*WHAT THE TASK REQUIRES*: Search the records below for the word "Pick". Pull out each line that has it.

Records from a data collection:
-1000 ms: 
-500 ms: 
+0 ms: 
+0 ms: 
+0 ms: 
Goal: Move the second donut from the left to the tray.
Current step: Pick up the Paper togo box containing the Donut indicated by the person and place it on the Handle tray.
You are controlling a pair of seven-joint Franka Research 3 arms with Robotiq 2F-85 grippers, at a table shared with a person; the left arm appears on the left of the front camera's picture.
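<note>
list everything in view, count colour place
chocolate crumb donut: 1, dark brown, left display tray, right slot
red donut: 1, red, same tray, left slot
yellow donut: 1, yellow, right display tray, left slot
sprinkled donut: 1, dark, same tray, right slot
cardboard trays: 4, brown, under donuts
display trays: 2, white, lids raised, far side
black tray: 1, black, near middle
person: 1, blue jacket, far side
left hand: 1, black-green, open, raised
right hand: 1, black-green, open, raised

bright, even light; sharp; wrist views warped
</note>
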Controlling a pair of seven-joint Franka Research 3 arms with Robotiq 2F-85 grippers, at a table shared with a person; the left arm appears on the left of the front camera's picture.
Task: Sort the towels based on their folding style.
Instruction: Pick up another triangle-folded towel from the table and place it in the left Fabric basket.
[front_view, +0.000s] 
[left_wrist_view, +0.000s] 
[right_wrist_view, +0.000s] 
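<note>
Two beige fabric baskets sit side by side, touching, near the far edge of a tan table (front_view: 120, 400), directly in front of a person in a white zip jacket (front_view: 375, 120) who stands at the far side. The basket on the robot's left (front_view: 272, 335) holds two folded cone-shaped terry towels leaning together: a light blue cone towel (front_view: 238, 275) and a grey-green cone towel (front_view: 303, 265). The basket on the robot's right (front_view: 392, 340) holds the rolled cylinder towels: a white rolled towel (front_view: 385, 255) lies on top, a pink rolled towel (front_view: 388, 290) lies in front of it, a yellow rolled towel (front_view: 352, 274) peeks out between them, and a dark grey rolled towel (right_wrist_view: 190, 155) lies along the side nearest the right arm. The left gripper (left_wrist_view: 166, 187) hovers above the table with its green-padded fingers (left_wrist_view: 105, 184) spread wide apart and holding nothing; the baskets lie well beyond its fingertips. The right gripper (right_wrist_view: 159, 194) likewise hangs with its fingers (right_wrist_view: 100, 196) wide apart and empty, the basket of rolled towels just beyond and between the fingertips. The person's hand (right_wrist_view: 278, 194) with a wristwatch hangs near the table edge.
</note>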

*SOLUTION TO THE PROBLEM*:
Current step: Pick up the Paper togo box containing the Donut indicated by the person and place it on the Handle tray.
Instruction: Pick up another triangle-folded towel from the table and place it in the left Fabric basket.

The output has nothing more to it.